→ **Aim of the task**: Collect from the data below each line with "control".

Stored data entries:
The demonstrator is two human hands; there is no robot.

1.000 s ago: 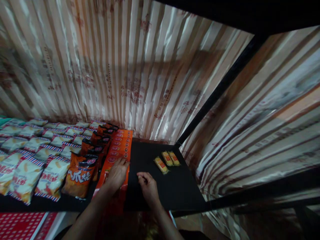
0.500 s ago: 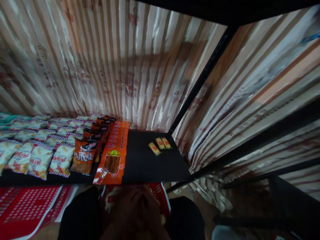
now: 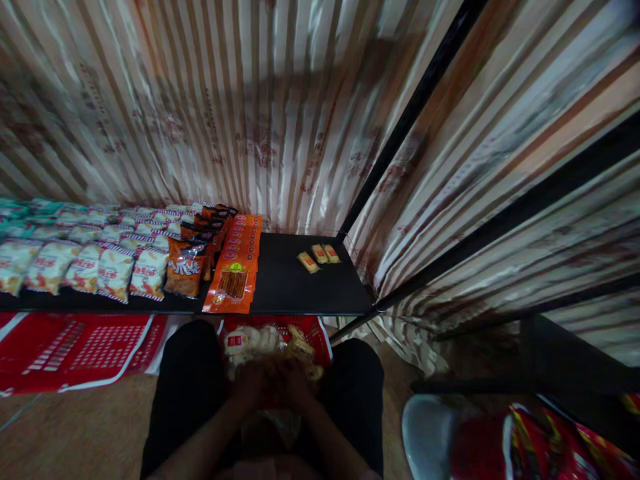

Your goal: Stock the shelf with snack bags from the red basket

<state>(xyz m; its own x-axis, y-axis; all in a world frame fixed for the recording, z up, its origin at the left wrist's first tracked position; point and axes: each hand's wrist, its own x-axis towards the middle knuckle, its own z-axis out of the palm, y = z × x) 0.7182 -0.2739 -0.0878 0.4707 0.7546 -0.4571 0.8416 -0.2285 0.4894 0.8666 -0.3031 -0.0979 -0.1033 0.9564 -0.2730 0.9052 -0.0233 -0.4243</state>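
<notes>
Both of my hands are low in front of me, close together between my knees, over the near part of a red basket point(image 3: 324, 337). My left hand point(image 3: 250, 385) and my right hand point(image 3: 294, 383) seem to meet at the fingers. Shadow and blur hide whether they hold anything. Just beyond them in the basket lie clear-wrapped whitish round pastries point(image 3: 257, 339) with a red label on the left. Yellowish wrapped snacks point(image 3: 300, 343) lie on the right. On the black shelf point(image 3: 290, 290) ahead are three small yellow snack packets point(image 3: 320, 256).
Orange flat snack packs point(image 3: 235, 267), brown-orange bags point(image 3: 185, 267) and rows of white chip bags point(image 3: 115, 270) fill the shelf's left. Black posts point(image 3: 400, 140) and striped curtains point(image 3: 285, 133) surround it. Another red basket point(image 3: 100, 347) sits lower left; a grey stool point(image 3: 425, 433) stands lower right.
My view has tipped downward, so the shelf sits higher and the basket's contents and my forearms show more. My hands stay together over the basket. The three packets on the shelf have not moved.
</notes>
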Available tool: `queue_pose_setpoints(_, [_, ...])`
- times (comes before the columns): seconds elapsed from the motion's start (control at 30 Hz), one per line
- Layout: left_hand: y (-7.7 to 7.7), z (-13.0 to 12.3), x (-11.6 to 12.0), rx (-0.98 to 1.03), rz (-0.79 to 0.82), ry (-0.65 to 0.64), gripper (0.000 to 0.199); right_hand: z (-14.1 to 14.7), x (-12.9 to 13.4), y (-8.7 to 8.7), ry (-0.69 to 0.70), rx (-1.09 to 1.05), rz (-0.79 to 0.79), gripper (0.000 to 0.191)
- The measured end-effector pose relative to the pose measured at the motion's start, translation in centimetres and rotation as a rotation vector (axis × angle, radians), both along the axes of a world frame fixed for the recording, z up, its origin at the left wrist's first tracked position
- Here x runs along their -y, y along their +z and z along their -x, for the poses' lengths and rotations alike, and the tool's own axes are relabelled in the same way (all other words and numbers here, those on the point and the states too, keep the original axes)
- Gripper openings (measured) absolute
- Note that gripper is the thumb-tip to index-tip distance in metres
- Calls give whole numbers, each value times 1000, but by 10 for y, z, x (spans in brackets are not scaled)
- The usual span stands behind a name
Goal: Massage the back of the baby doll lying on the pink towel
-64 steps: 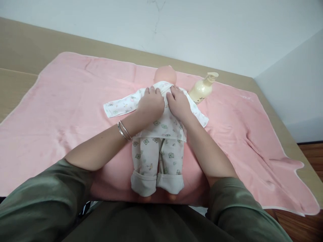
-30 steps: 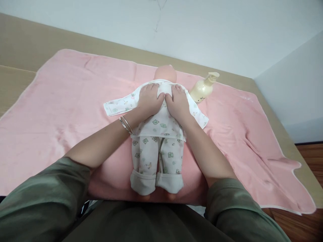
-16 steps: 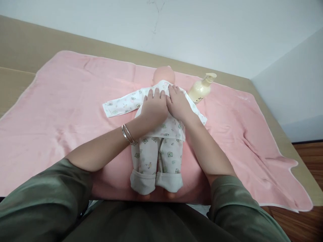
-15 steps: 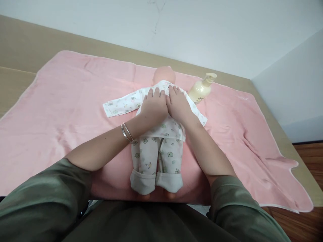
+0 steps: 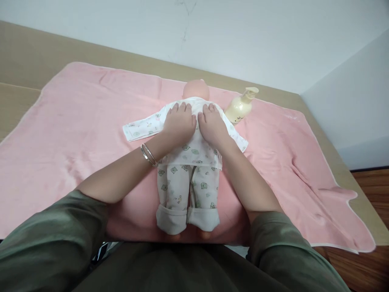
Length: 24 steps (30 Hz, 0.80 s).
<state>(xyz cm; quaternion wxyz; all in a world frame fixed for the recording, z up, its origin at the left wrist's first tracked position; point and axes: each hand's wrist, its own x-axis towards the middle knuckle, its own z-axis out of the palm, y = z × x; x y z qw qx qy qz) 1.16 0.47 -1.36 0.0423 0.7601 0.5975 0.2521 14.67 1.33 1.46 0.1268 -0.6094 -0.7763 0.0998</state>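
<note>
A doll [image 5: 196, 90] in a white printed top [image 5: 194, 153] and matching trousers [image 5: 178, 186] lies with its head away from me, the back of the top facing up. Flat on the upper left of the top rests my left hand [image 5: 180, 125], its fingers extended. My right hand [image 5: 212, 123] lies on the upper right of the top, fingers stretched out too. A narrow gap separates the two hands. Neither one holds anything. The doll's sleeves spread out to both sides, and its feet stick out of the rolled cuffs.
Under the doll a pink blanket [image 5: 100, 109] with several wrinkles covers most of the wooden table [image 5: 118, 61]. A cream pump bottle [image 5: 240, 108] is on the blanket beyond the right sleeve. A white wall [image 5: 243, 36] rises behind the table.
My left hand has shifted left across the doll's top, and my right hand slightly left. The hands were touching and are now apart.
</note>
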Motion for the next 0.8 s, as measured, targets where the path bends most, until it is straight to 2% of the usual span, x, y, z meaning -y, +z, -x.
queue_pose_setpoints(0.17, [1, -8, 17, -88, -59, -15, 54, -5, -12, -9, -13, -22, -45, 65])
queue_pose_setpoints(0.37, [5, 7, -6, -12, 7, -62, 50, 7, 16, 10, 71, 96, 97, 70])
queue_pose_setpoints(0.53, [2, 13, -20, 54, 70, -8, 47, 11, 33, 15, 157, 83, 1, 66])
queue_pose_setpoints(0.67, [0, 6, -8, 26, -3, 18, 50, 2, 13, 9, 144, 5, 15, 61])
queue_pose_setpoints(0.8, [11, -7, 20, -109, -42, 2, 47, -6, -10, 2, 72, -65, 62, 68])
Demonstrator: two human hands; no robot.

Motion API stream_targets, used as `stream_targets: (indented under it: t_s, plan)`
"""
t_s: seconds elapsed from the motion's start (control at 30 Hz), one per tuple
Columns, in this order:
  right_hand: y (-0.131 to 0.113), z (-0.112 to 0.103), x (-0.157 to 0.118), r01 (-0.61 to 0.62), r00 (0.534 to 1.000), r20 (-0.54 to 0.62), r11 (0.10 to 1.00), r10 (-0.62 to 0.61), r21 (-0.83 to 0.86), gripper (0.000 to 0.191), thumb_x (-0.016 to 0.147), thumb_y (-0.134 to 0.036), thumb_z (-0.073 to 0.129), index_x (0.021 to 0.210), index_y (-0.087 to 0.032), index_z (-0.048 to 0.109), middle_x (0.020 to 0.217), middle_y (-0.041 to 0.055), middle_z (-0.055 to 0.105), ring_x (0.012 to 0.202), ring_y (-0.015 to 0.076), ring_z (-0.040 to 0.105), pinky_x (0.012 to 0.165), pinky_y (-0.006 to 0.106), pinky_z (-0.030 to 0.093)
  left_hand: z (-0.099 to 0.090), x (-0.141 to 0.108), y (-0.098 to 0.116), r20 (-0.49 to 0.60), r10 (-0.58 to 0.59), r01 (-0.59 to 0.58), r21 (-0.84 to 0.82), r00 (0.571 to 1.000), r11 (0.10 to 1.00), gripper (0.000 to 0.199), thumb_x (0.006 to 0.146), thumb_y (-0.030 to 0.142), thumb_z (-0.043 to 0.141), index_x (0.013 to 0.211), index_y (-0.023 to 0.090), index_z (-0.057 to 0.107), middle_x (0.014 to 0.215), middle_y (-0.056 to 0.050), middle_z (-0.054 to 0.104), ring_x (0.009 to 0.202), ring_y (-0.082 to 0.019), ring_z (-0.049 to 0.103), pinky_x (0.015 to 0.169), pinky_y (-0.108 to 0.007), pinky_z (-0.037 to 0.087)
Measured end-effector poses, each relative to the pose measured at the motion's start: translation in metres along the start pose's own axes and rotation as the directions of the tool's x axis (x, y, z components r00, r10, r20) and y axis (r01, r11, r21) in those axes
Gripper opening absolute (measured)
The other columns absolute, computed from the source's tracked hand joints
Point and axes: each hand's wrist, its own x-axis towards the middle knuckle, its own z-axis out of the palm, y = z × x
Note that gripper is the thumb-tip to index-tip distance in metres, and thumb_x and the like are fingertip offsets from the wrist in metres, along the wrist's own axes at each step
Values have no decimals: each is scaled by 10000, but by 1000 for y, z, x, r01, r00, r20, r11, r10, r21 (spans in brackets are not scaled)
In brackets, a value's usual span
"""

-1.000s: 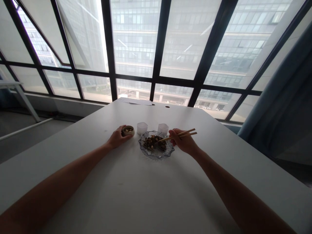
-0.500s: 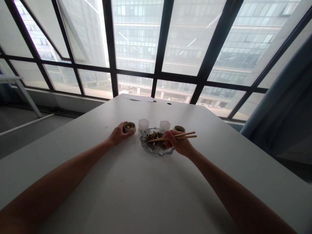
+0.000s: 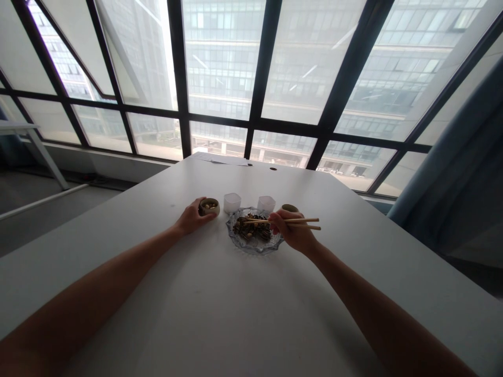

→ **Final answer**:
- times (comes before the columns): seconds elapsed from the motion's start (control at 30 Hz), one per line
t_s: seconds elapsed from the motion's start (control at 30 Hz), one per tuple

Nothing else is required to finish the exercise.